- _Assigned task_
Produce as output only the lines below starting at the line with "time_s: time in" and continuing through the line with "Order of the", each one exactly as written.

....................

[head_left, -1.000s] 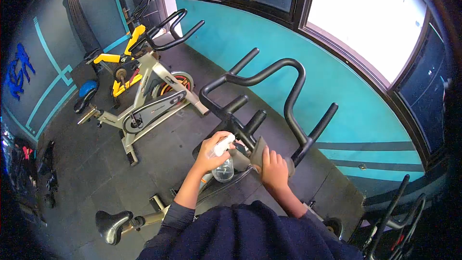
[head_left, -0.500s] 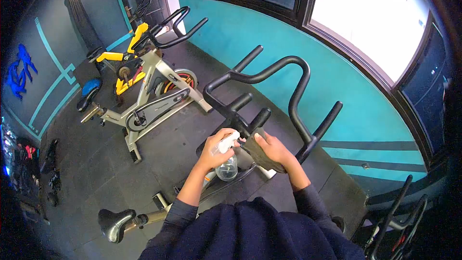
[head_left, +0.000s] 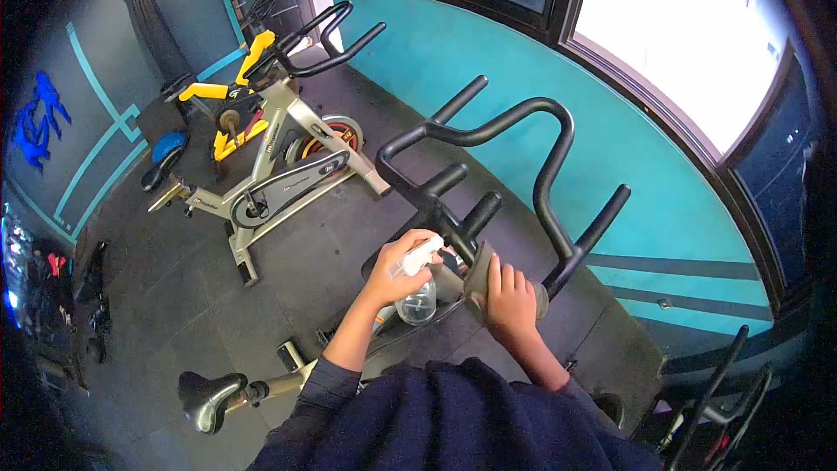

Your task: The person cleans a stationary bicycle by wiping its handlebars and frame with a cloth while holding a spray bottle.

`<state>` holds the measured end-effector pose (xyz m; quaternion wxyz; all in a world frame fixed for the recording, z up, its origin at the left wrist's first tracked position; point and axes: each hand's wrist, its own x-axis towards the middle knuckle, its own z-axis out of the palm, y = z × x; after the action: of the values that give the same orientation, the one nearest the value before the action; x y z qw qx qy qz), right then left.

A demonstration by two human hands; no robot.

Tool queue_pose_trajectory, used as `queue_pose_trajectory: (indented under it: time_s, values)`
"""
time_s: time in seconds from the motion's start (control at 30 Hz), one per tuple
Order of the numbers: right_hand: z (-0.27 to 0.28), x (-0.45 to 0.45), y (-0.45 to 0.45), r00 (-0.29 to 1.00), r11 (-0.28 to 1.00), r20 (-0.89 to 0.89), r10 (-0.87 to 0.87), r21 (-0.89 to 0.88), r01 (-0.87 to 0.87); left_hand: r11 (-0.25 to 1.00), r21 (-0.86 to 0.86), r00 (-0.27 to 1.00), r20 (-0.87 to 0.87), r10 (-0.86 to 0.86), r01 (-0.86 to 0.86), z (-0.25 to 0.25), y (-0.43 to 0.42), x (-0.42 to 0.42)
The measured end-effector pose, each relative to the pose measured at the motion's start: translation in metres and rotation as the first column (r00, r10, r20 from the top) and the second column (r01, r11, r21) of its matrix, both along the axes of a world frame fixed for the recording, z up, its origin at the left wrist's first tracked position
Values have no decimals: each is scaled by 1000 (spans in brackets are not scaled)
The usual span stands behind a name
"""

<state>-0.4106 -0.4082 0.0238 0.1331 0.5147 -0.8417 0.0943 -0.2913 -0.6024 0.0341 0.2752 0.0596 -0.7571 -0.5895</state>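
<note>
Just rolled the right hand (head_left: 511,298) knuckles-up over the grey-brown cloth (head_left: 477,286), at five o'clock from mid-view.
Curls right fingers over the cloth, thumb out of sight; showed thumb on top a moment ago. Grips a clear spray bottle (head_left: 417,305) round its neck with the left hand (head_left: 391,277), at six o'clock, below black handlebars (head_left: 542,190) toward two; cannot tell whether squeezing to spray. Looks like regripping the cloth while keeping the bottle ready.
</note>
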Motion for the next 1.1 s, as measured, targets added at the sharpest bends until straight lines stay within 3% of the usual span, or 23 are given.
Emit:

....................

- _Result of this task_
time_s: time in seconds from the motion's start (control at 30 Hz), one per tuple
Order of the numbers: right_hand: z (-0.27 to 0.28), x (-0.45 to 0.45), y (-0.45 to 0.45), r00 (-0.29 to 1.00), r11 (-0.28 to 1.00), r20 (-0.89 to 0.89), r10 (-0.87 to 0.87), r21 (-0.89 to 0.88), r01 (-0.87 to 0.87); left_hand: r11 (-0.25 to 1.00), r21 (-0.86 to 0.86), r00 (-0.27 to 1.00), r20 (-0.87 to 0.87), r10 (-0.86 to 0.86), r01 (-0.86 to 0.86), z (-0.25 to 0.25), y (-0.43 to 0.42), x (-0.42 to 0.42)

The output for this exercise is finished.